For example, the distance-sensing device 210 may emit an infrared light to the object (such as the user), and receive a reflected light generated by object reflecting the infrared light. Then, the distance-sensing device 210 may calculate the distance between the distance-sensing device 210 and the object according to an emitting time of emitting the infrared light and a receiving time of receiving the reflected light, so as to generate the corresponding distance-sensing signal. That is, when the difference between the emitting time and the receiving time is small, this means that the distance between the distance-sensing device 210 and the object is short. When the difference between the emitting time and the receiving time is great, this means that the distance between the distance-sensing device 210 and the object is long.

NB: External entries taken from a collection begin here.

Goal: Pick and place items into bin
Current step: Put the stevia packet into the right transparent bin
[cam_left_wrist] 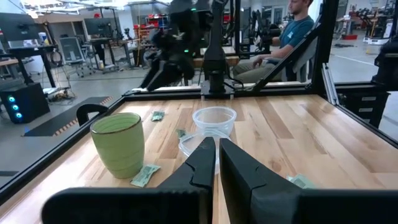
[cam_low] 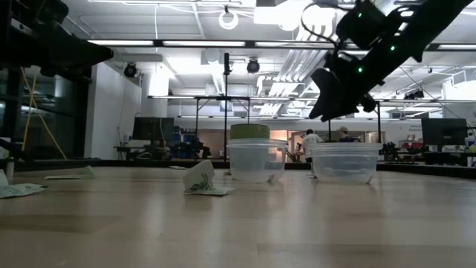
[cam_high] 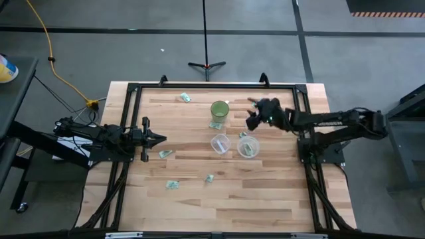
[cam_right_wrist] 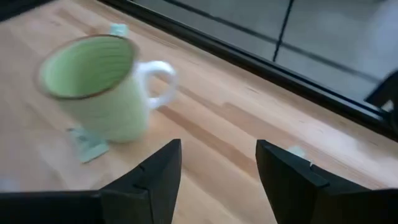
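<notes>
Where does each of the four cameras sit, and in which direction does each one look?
High view: overhead, straight down on the table; both arms show.
Low view: table-top height, level across; the right gripper hangs above the clear containers.
Left wrist view: on the left arm, past its closed left gripper toward the green cup.
Right wrist view: on the right arm, down past its open fingers.
All four share the cup.
</notes>
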Action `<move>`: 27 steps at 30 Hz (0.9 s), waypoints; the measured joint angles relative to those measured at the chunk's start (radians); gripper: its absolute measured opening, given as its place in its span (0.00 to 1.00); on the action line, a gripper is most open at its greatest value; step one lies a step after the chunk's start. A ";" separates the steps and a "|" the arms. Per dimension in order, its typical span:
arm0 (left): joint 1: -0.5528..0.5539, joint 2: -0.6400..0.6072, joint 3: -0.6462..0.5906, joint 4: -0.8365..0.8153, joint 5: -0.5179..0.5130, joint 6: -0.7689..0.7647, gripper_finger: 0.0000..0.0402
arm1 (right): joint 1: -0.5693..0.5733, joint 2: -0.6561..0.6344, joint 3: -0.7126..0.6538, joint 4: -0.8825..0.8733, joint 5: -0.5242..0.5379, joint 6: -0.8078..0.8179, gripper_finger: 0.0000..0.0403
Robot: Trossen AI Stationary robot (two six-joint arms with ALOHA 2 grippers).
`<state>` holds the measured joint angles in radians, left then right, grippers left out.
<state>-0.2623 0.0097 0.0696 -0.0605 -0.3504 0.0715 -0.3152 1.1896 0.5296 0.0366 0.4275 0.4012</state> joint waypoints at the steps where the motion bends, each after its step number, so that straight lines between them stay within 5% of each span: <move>1: 0.000 0.000 0.000 -0.001 0.000 0.000 0.15 | -0.032 0.000 0.000 0.000 -0.025 0.002 0.50; 12: 0.000 0.000 0.000 -0.002 0.001 -0.001 0.15 | -0.242 0.024 0.000 0.011 -0.248 -0.128 0.63; 17: 0.000 0.000 0.000 -0.022 0.002 -0.002 0.15 | -0.283 0.026 0.000 -0.091 -0.347 0.009 0.63; 27: 0.000 0.000 0.000 -0.048 0.002 -0.002 0.15 | -0.286 0.026 0.000 -0.353 -0.328 0.173 0.62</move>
<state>-0.2623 0.0097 0.0696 -0.1085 -0.3489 0.0696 -0.6014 1.2152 0.5293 -0.3167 0.0997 0.5747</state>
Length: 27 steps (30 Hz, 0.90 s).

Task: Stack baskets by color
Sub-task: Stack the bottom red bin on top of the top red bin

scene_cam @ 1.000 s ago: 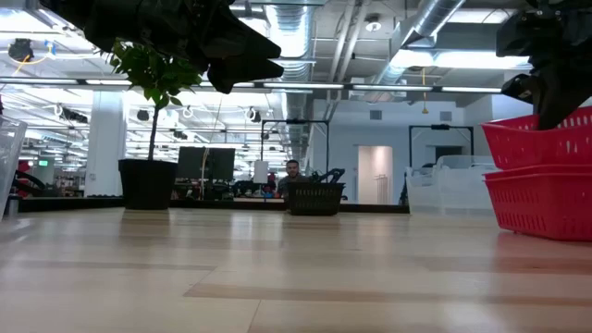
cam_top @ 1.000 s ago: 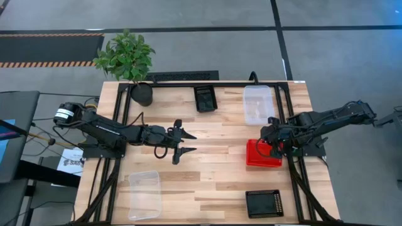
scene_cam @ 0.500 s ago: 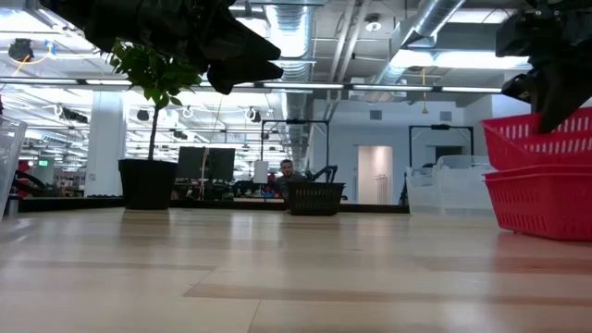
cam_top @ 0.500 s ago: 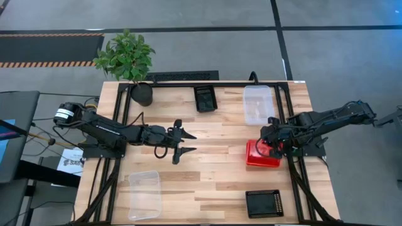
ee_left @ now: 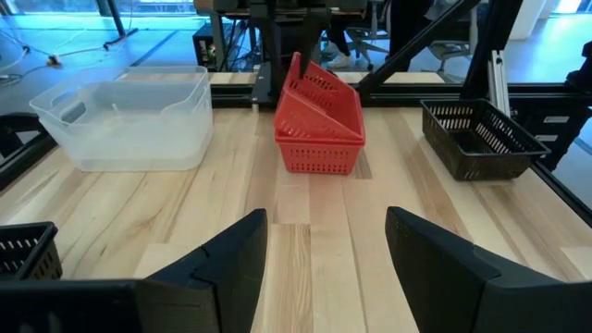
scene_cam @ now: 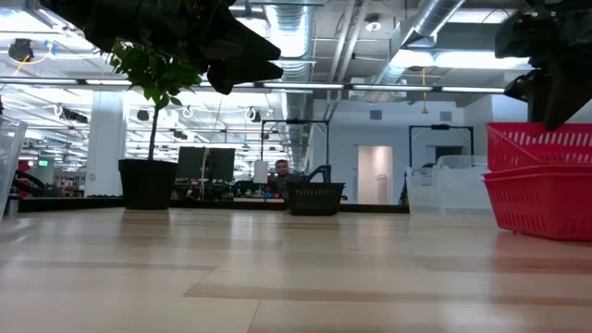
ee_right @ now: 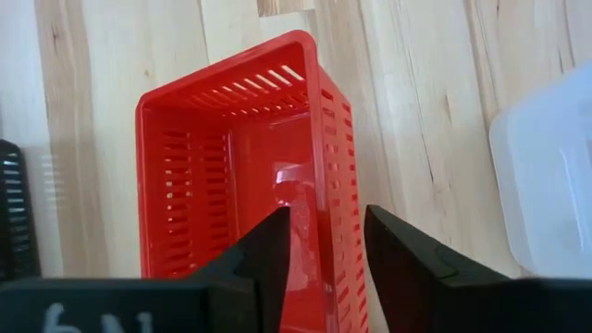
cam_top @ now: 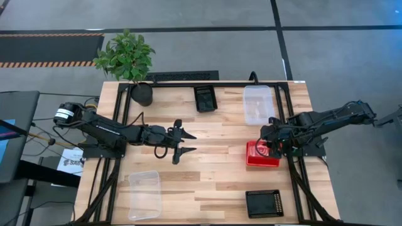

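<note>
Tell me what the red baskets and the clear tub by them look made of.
Red baskets: apparently rigid moulded plastic, slightly glossy, with slotted perforated walls and a thin rim. Clear basket: seemingly translucent plastic, frosted and milky; the wood shows faintly through its walls. Tabletop: light wood planks with visible grain, probably a satin seal.

At the right edge of the low view, your upper red basket (scene_cam: 541, 145) has dropped from a steep tilt to sit nearly level in the red basket (scene_cam: 544, 202) beneath. At the right of the high view, the right gripper (cam_top: 274, 145) has parted its fingers, releasing it.
</note>
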Each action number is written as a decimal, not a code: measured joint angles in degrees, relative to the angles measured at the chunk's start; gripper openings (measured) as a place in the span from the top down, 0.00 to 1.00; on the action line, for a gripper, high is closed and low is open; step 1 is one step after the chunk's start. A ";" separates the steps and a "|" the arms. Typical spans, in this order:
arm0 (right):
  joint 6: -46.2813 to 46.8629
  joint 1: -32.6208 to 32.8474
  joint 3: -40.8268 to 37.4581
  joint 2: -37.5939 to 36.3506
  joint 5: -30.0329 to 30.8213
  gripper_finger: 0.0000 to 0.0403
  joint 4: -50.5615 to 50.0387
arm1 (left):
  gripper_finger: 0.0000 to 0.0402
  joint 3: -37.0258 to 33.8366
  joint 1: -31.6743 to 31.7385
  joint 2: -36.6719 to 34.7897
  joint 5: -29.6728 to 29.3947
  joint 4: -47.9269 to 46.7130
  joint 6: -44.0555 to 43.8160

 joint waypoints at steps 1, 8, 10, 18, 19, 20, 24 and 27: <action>-0.01 0.00 0.00 0.00 0.00 0.59 -0.05 | 0.48 0.00 0.00 0.00 -0.01 0.00 -0.03; -0.01 0.00 0.00 0.55 0.00 0.69 -0.69 | 0.48 0.00 0.00 0.00 0.01 0.02 -0.18; -0.02 0.00 0.02 0.90 -0.02 0.76 -0.94 | 0.48 0.00 0.00 0.00 0.01 0.04 -0.22; -0.05 0.01 0.09 1.66 -0.17 0.96 -1.60 | 0.48 0.00 0.00 0.00 0.01 0.06 -0.22; -0.01 0.02 0.09 1.66 -0.17 0.95 -1.66 | 0.48 0.00 0.00 0.00 0.01 0.04 -0.23; -0.01 0.02 0.09 1.66 -0.18 0.93 -1.69 | 0.48 0.00 0.00 -0.01 0.01 0.04 -0.23; 0.02 0.02 0.09 1.66 -1.04 0.91 -1.48 | 0.48 0.00 -0.02 0.00 0.01 0.04 -0.24; 0.82 0.02 0.09 1.66 -1.33 0.90 -1.04 | 0.48 0.00 -0.02 0.00 0.03 0.04 -0.24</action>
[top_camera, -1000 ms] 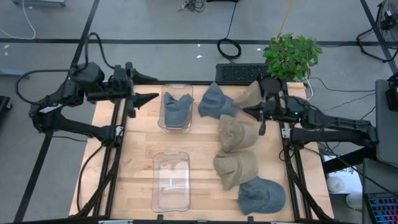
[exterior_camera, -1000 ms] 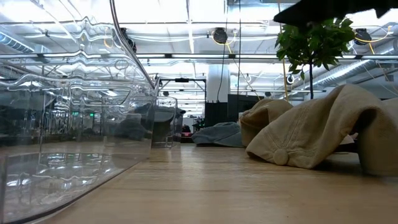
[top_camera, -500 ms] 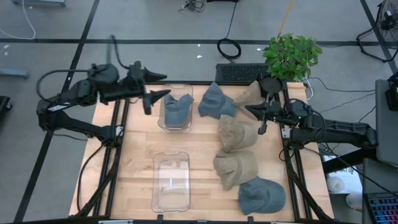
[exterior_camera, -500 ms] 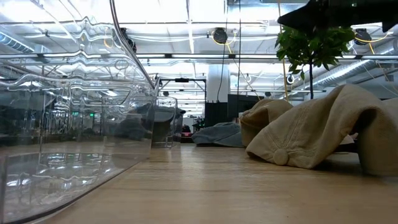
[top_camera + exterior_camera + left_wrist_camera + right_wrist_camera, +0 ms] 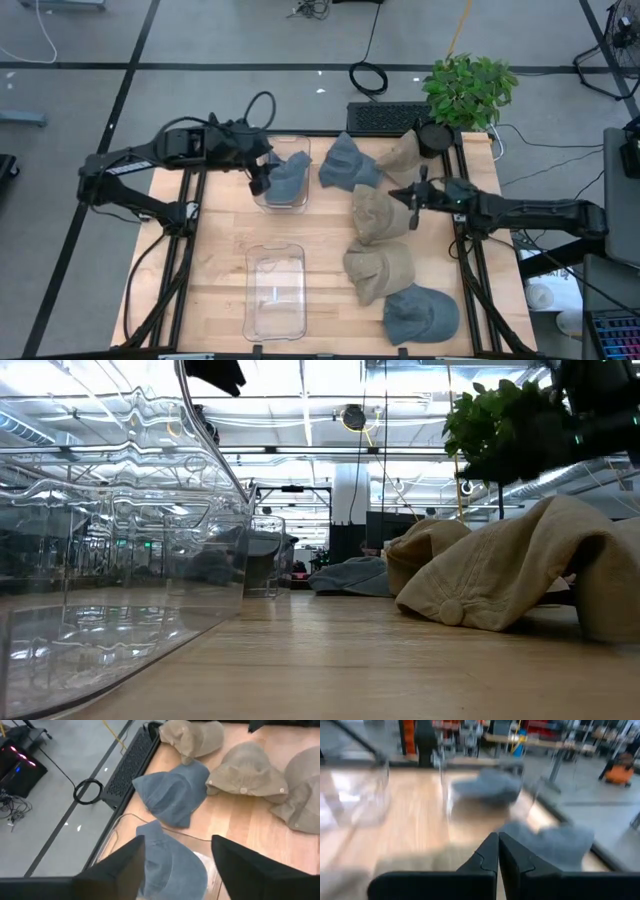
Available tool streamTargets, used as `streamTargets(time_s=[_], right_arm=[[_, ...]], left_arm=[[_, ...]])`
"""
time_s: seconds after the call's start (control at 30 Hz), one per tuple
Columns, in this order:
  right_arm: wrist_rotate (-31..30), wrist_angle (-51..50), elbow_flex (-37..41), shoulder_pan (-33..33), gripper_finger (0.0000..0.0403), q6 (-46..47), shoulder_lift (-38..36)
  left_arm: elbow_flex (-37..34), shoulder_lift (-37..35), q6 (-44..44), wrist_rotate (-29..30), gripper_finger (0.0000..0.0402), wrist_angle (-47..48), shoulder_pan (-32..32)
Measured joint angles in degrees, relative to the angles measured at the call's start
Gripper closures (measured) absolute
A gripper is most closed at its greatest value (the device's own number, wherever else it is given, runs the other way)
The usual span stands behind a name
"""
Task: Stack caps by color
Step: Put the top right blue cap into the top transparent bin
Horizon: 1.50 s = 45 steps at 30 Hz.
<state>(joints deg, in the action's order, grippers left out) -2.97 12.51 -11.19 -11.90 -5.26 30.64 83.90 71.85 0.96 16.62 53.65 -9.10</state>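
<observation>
The far clear bin (image 5: 282, 172) held one blue-grey cap (image 5: 287, 172). The near clear bin (image 5: 275, 291) held nothing. The left tool (image 5: 262, 172) hung over the far bin, fingers apart; the right tool (image 5: 411, 200), fingers together, hovered by a tan cap (image 5: 380, 213).

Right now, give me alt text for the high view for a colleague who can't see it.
The left gripper, fingers apart, hovers at a clear bin holding a blue-grey cap. The shut right gripper sits beside a tan cap.
</observation>
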Motion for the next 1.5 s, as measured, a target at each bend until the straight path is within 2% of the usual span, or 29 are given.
streamTargets(time_s=[0.17,0.23,0.37,0.43,0.53,0.67,0.77,0.93,1.03,1.13,1.2,1.3,1.5], right_arm=[[-0.42,11.14,7.73,-0.52,0.0403,-3.64,0.63],[1.61,20.00,9.48,-0.36,0.0403,-2.80,0.50],[3.41,32.21,9.09,-0.37,0.0403,2.73,0.50],[4.55,34.61,7.04,-0.38,0.0403,6.51,-0.11],[5.06,24.10,1.44,-0.46,0.0403,8.90,-0.25],[5.85,0.35,-11.08,-0.53,0.0403,5.59,1.16],[4.80,-9.43,-19.79,-0.53,0.0403,5.36,2.65],[1.31,-16.25,-30.04,-1.51,0.0403,1.98,2.77],[-0.96,-15.13,-30.82,-2.16,0.0403,0.63,2.53],[-5.36,-13.88,-30.73,-2.34,0.0403,5.29,2.03],[-6.20,-13.78,-30.70,-2.34,0.0403,5.71,1.94],[-5.77,-13.86,-30.68,-2.29,0.0403,3.06,2.18],[-5.81,-14.21,-30.63,-2.31,0.0403,4.37,2.45]], left_arm=[[0.00,0.34,-0.40,-0.07,0.0235,0.13,-0.22],[0.00,0.10,-0.41,-0.07,0.0259,0.14,-0.22],[0.00,-0.71,-0.55,-0.04,0.0298,0.09,-0.62],[0.00,-0.69,-0.68,0.08,0.0311,0.13,-0.98],[0.00,-0.65,-0.83,-0.30,0.0326,0.25,-1.72],[0.00,-0.65,-0.82,-0.46,0.0335,0.65,-2.84],[0.00,-0.67,-0.77,-0.52,0.0336,1.08,-3.33],[0.00,-0.67,-0.44,-0.75,0.0337,3.54,-3.80],[-0.56,-0.67,-0.50,-1.65,0.0337,3.30,-3.74],[-1.39,-0.98,-0.85,-3.41,0.0337,3.18,-3.75],[-2.36,-1.30,-2.02,-4.74,0.0337,2.31,-3.76],[-6.03,-2.23,-4.07,-6.56,0.0337,-1.45,-3.93],[-18.34,-6.02,-8.01,-7.65,0.0337,-10.97,-5.71]])
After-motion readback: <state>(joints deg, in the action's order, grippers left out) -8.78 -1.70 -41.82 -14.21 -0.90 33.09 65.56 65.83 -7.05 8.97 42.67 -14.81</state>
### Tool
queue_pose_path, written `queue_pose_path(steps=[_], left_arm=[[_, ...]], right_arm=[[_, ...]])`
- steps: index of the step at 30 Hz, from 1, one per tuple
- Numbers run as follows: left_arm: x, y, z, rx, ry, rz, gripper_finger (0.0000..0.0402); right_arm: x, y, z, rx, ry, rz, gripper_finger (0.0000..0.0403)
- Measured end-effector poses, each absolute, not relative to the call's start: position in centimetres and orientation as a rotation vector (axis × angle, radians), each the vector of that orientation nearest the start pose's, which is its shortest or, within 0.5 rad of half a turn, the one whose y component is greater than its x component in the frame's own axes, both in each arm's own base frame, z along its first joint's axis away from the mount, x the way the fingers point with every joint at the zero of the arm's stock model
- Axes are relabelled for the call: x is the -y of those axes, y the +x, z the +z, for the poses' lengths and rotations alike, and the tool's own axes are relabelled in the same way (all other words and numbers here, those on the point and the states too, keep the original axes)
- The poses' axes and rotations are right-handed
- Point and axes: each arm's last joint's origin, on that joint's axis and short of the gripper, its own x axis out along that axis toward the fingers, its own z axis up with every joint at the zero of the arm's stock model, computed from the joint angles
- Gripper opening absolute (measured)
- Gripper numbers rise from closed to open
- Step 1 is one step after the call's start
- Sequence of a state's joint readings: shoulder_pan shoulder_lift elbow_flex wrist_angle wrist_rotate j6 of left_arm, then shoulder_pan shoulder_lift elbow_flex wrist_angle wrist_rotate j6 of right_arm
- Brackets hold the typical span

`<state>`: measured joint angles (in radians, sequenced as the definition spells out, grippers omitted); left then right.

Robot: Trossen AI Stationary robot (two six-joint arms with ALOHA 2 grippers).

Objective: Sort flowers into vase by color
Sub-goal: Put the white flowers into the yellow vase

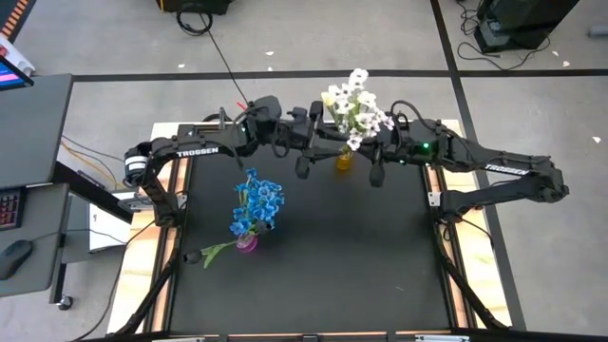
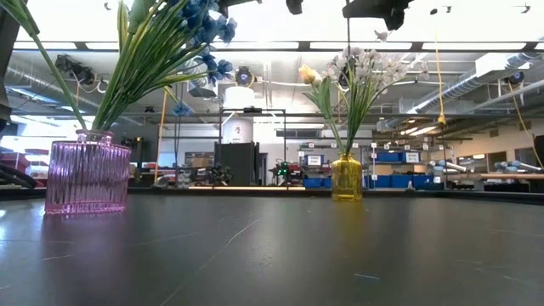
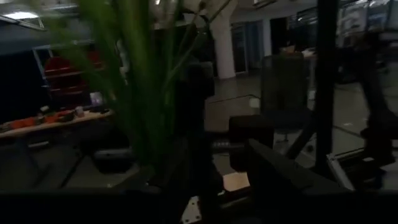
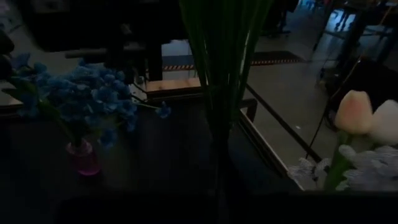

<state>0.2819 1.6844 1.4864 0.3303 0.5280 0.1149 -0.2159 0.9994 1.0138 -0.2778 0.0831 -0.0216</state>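
White flowers [image 1: 355,106] stand by their green stems in a small yellow vase [image 1: 344,159] at the far middle of the table. The vase [image 2: 346,177] is upright. Blue flowers [image 1: 257,204] stand in a pink ribbed vase [image 2: 87,177] nearer and to the left, and one stem [image 1: 214,252] leans out low to the left. My left gripper [image 1: 318,144] hovers just left of the white flowers, whose stems [image 3: 140,93] fill its wrist view. My right gripper [image 1: 375,157], shut, hovers just right of them. A white tulip bud [image 4: 354,112] shows beside the stems [image 4: 224,62].
The black table top [image 1: 332,275] stretches from the two vases to the near edge. Wooden strips [image 1: 161,256] run along its left and right sides. A desk with a keyboard and mouse [image 1: 19,228] stands off the table's left side.
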Motion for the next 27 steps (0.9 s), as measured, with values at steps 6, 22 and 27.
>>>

Then, the voice-identification device 140 may also be coupled to the image-identification device 121. The voice-identification device 140 may receive the distance-sensing signal, the image and the voice, and process the voice according to the distance-sensing signal and the image to determine whether the voice is a valid voice source. In the embodiment, the valid voice source may be inside a predetermined distance range and be a human voice source, and an invalid voice source may be outside the predetermined distance range and not be the human voice source (such as an environment voice source or a voice source generated by other devices).

Furthermore, when the voice-identification device 140 determines that the voice is a valid voice source and the voice-identification device 140 receives the voice-identification start command, the voice-identification device 140 may identify the voice according to the voice-identification start command in response to the voice being a valid voice source and the voice-identification start command being received, so as to generate the voice command. In addition, when the voice-identification device 140 determines that the voice is not the valid voice source, the voice-identification device 140 may filter out the voice in response to the voice not being a valid voice source. Therefore, the accuracy of voice-identification may be increased further.

According to the description above, the embodiment of the present invention additionally provides an operation method of a video device. FIG. 3 is a flowchart of an operation method of a video device according to an embodiment of the present invention. In step S302, the method involves using a voice-capturing device to capture a voice. In step S304, the method involves using an image-capturing device to capture an image.

In step S306, the method involves using an image analysis device to receive the image, and analyze the image to generate a voice-identification start command. In step S308, the method involves using a voice-identification device to receive the voice and the voice-identification start command, and identify the voice according to the voice-identification start command, so as to generate a voice command. In step S310, the method involves using a processing device to receive the voice command, and adjust the operation of the video device according to the voice command. In the embodiment, the predetermined motion is a gesture.

FIG. 4 is a detailed flowchart of step S304 in FIG. 3. In the embodiment, the image analysis device includes an image-identification device and an identification command generating device. In step S402, the method involves using the image-identification device to receive the image, and to identify whether the image includes a predetermined motion, so as to generate an identification result. In step S404, the method involves using the identification command generating device to receive the identification result, and to generate the voice-identification start command according to the identification result.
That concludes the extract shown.